We refer here to the interactive applet  Binomial and Poisson Distribution. The results obtained here are also discussed again in the  Exercise A1.5 

$\text{Example 2:}$  Error correction of the single parity–check code is not possible for the BSC–model unlike the  BEC–channel  (Binary Erasure Channel).

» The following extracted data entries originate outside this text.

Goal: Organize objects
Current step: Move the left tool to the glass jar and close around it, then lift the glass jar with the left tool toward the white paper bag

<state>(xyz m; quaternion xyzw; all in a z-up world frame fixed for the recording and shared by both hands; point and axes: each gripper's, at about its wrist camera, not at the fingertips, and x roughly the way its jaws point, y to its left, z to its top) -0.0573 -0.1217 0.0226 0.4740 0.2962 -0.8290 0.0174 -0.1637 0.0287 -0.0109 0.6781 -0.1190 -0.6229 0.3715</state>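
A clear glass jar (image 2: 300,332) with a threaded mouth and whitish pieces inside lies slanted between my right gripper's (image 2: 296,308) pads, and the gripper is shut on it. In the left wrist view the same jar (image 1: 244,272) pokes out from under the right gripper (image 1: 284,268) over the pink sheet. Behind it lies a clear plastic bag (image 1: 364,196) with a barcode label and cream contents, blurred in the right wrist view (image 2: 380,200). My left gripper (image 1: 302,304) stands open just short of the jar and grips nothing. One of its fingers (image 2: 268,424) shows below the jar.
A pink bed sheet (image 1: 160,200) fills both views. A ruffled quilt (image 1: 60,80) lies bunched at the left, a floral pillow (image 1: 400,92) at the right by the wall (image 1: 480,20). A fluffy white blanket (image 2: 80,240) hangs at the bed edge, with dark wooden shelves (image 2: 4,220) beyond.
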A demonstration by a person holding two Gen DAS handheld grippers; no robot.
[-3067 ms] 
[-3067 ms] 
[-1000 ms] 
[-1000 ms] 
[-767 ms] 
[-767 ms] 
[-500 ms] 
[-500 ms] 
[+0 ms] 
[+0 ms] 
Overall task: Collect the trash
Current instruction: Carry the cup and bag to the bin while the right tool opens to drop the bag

Bit errors are excluded with this one. If only one bit is erased $($  erasure,  $\rm E)$, then due to the fact "the number of ones in the codeword is even" error correction is also possible, for example for the  $\text{SPC (5, 4, 2)}$:

$$\underline{y} = (1, 0, {\rm E}, 1, 1) \hspace{0.2cm}\Rightarrow\hspace{0.2cm}\underline{z} = (1, 0, 1, 1, 1) \hspace{0.2cm}\Rightarrow\hspace{0.2cm} \underline{v} = (1, 0, 1, 1) = \underline{u}\hspace{0.05cm},$$ $$\underline{y}=(0, 1, 1, {\rm E}, 0) \hspace{0.2cm}\Rightarrow\hspace{0.2cm}\underline{z} = (0, 1, 1, 0, 0) \hspace{0.2cm}\Rightarrow\hspace{0.2cm} \underline{v} = (0, 1, 1, 0) = \underline{u}\hspace{0.05cm},$$ $$\underline{y} = (0, 1, 0, 1, {\rm E}) \hspace{0.2cm}\Rightarrow\hspace{0.2cm}\underline{z} = (0, 1, 0, 1, 0) \hspace{0.2cm}\Rightarrow\hspace{0.2cm} \underline{v} = (0, 1, 0, 1) = \underline{u}\hspace{0.05cm}.$$

$\text{Example 3:}$  Also with  AWGN channel  error correction is possible when applying  Soft Decision . For the following we assume bipolar signaling:

To clarify "soft decision" at AWGN

• $x=0$   ⇒   $\tilde{x}= +1$, as well as
• $x=1$   ⇒   $\tilde{x}= -1$.
  

The graphic illustrates the facts presented here:

• For example, the receive vector is (red dots):

$$\underline{y} = (+0.8, -1.2, -0.1, +0.5, -0.6) \hspace{0.05cm}.$$

• With a hard decision (threshold  $G = 0$, only the signs are evaluated) one would arrive at the following binary result $($green squares  $Y_i = y_i/ \vert y_i \vert)$:

$$\underline{Y} = (+1, -1, -1, +1, -1) \hspace{0.05cm}.$$

• In symbol notation, this gives  $(0, 1, 1, 0, 1)$, which is not a valid codeword of  $\text{SPC (5, 4, 2)}$  ⇒   syndrome  $s = 1$. So one, three or five bits must have been corrupted.
  

• The probability for three or five bit errors, however, is orders of magnitude smaller than that for a single error. The assumption of "one bit error" is therefore not unreasonable.
  

• Since the received value  $y_3$  is very close to the threshold  $G = 0$  it is assumed that exactly this bit has been corrupted.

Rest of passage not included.